| Work task |
Provide the number of lines below containing the word "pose", without any other words.

# # # # #

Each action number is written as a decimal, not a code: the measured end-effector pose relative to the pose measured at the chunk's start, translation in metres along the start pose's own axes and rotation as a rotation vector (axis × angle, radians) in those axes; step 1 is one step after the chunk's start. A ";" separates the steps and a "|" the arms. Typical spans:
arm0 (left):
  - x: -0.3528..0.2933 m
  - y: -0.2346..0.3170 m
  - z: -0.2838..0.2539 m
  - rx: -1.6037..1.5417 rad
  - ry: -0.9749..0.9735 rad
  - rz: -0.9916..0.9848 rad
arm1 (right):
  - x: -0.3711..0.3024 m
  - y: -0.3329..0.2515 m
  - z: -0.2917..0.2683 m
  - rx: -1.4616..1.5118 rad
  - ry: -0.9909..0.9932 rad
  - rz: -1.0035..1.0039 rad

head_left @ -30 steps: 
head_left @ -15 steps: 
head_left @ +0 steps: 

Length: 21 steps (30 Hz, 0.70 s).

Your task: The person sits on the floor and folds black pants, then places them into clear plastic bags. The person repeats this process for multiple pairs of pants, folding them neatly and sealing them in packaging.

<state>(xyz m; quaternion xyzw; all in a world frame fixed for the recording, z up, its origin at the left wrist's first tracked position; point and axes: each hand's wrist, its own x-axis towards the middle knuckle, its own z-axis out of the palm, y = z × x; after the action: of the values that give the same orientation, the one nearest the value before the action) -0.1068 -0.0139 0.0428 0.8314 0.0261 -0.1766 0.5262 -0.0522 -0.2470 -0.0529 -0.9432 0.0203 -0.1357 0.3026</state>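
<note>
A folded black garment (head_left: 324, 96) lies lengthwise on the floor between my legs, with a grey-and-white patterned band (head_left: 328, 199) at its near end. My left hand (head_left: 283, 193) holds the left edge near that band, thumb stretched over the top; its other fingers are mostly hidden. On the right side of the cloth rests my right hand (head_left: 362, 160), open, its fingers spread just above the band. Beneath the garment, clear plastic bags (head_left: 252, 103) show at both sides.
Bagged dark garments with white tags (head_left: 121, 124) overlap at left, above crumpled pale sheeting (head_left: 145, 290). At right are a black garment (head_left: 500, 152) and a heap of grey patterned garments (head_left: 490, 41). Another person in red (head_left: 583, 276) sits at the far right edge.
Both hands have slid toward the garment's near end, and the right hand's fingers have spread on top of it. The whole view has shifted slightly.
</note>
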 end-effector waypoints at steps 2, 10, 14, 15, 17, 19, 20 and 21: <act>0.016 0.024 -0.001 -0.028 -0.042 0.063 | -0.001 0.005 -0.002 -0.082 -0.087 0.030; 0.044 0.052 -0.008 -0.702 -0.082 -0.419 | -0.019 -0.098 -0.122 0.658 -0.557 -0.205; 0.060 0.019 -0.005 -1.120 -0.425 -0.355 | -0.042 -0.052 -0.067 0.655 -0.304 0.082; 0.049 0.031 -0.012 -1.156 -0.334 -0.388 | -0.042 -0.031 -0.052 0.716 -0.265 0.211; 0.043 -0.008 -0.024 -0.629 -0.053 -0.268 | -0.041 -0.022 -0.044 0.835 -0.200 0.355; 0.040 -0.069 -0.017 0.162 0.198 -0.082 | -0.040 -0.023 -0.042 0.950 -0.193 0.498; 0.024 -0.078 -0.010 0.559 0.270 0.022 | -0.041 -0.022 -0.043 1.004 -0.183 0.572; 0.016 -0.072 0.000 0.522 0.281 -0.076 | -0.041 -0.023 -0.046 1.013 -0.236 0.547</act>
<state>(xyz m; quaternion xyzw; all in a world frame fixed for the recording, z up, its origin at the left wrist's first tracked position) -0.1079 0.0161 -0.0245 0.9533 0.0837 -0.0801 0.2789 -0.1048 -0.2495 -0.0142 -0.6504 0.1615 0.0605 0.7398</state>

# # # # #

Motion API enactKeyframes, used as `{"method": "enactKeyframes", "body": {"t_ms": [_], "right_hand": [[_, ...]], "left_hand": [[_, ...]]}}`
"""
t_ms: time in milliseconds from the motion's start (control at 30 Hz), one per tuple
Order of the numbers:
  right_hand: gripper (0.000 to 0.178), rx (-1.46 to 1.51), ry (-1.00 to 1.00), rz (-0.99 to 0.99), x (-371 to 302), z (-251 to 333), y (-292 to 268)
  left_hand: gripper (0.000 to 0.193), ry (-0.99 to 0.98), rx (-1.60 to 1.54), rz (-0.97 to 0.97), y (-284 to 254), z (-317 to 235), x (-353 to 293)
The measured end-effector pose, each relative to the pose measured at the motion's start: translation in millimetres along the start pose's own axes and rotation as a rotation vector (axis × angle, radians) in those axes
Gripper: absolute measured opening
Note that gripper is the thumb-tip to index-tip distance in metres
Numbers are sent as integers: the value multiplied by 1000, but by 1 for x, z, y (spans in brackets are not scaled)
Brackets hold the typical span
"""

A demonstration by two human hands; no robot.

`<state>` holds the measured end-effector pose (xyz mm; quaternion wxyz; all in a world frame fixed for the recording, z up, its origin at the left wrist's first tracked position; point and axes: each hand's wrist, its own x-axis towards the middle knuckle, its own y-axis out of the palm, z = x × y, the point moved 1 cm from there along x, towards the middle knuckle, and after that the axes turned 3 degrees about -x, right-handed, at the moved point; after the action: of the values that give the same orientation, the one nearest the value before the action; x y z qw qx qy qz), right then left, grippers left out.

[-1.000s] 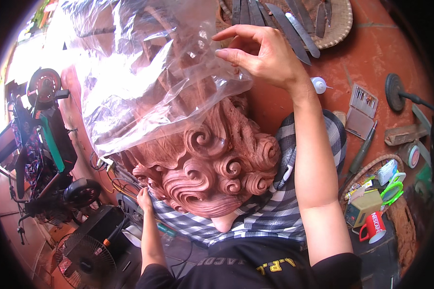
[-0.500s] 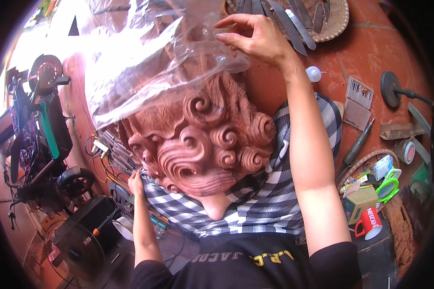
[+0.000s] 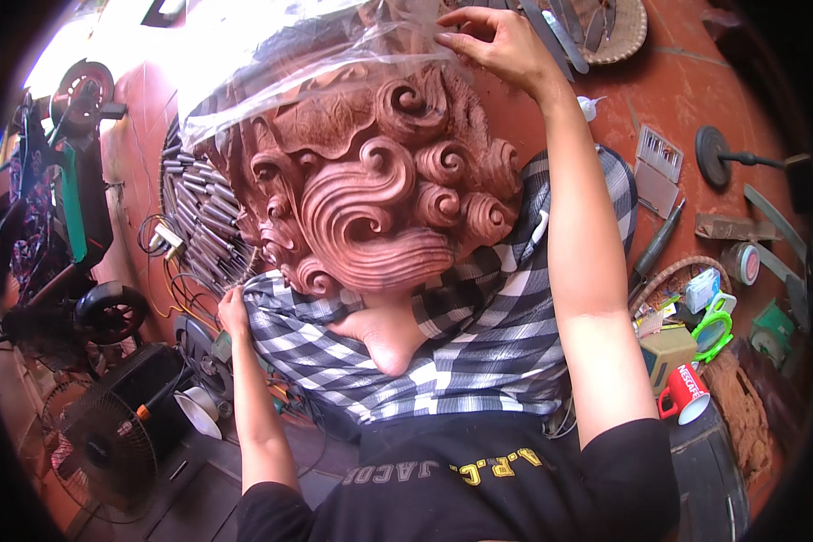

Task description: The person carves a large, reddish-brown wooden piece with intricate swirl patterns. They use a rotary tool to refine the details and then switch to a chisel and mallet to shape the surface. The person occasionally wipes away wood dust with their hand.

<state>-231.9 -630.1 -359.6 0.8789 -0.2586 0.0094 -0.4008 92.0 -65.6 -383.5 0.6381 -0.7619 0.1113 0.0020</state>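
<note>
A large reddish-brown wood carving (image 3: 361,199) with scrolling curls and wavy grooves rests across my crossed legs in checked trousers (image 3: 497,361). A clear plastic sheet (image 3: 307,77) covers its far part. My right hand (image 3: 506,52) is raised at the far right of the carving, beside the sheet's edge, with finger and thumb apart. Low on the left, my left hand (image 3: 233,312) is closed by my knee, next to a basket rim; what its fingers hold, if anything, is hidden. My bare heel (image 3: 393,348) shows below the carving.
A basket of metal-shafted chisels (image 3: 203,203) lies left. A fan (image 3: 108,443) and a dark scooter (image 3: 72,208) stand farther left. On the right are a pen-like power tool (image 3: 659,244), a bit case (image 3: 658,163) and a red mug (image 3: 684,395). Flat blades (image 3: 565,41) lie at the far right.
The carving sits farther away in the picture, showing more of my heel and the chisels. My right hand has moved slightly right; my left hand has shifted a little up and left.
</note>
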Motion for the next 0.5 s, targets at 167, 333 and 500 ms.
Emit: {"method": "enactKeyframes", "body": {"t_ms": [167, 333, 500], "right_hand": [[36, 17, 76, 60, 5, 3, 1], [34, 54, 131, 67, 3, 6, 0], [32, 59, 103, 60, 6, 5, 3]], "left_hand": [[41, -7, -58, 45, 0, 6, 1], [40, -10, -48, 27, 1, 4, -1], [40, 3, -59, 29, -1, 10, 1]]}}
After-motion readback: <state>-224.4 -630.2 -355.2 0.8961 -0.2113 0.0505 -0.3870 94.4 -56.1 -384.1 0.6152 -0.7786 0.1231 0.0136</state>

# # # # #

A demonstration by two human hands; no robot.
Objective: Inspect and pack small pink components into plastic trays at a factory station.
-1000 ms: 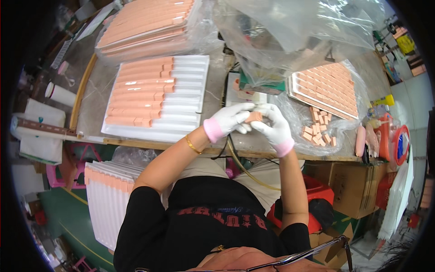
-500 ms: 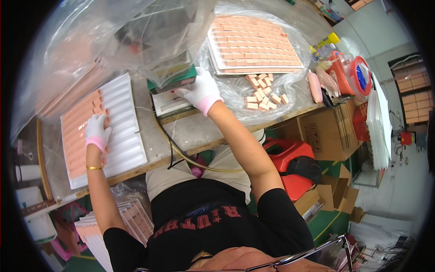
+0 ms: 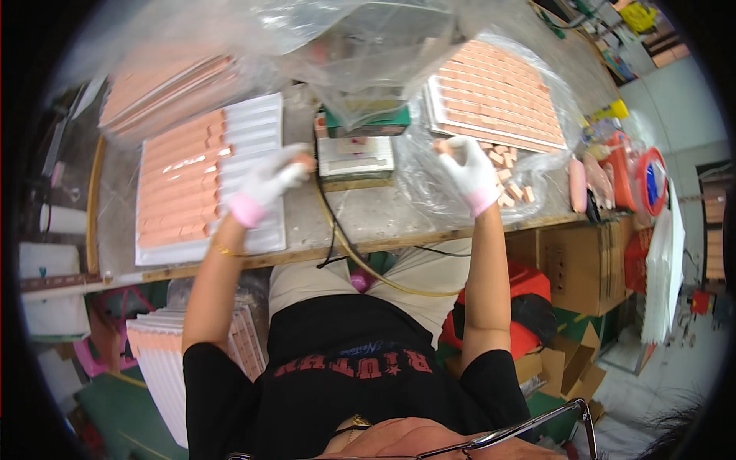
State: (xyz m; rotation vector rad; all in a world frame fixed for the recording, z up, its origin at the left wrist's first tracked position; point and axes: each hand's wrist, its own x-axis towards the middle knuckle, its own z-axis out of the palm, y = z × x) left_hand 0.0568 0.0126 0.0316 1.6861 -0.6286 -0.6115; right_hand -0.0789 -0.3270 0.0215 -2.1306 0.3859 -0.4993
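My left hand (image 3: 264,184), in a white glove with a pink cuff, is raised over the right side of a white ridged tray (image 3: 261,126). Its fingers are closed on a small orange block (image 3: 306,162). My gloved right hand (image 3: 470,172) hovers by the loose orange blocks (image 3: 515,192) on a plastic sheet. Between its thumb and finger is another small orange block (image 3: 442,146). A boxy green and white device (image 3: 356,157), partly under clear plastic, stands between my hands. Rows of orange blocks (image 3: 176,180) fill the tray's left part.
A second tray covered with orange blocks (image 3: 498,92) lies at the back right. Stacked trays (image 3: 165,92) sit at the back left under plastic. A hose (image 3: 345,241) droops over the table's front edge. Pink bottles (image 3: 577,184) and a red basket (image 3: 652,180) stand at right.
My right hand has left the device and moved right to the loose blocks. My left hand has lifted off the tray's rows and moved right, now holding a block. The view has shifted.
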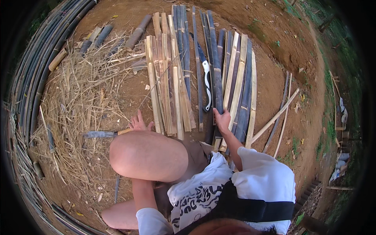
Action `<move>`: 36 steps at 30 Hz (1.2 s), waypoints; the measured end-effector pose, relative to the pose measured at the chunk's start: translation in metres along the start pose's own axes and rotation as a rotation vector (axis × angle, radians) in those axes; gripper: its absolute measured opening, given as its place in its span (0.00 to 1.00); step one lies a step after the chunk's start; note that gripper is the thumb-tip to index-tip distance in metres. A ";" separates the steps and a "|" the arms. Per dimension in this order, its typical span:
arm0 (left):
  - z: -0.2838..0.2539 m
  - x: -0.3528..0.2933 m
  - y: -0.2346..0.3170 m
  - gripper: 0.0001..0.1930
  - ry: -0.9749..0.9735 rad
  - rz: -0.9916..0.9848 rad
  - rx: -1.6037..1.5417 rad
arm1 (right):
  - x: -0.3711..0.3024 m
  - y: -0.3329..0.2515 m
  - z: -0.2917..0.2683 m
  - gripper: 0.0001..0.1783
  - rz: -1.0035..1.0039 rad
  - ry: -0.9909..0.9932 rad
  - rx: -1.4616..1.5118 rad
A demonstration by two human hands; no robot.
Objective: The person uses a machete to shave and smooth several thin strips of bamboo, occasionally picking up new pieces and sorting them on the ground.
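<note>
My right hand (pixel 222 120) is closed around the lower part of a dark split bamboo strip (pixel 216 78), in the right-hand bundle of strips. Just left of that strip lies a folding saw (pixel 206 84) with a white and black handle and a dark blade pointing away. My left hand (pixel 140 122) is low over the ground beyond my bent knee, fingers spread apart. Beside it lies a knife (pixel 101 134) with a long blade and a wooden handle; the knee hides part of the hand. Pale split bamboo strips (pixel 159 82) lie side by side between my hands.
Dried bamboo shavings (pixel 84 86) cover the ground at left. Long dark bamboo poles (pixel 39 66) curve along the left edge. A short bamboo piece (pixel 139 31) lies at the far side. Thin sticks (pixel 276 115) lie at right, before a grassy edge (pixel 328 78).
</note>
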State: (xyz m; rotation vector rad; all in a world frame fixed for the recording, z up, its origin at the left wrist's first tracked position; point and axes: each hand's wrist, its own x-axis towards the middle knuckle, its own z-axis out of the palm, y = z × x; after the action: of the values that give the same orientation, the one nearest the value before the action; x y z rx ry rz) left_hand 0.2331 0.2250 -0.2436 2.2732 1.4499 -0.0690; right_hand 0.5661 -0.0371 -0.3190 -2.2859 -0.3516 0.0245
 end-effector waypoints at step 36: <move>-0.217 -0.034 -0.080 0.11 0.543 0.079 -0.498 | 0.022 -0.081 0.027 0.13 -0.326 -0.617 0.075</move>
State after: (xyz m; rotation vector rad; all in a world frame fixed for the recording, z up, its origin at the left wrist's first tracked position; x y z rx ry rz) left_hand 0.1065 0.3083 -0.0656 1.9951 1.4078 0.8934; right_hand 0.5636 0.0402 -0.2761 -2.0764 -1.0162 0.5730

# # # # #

| Result of the exercise |
4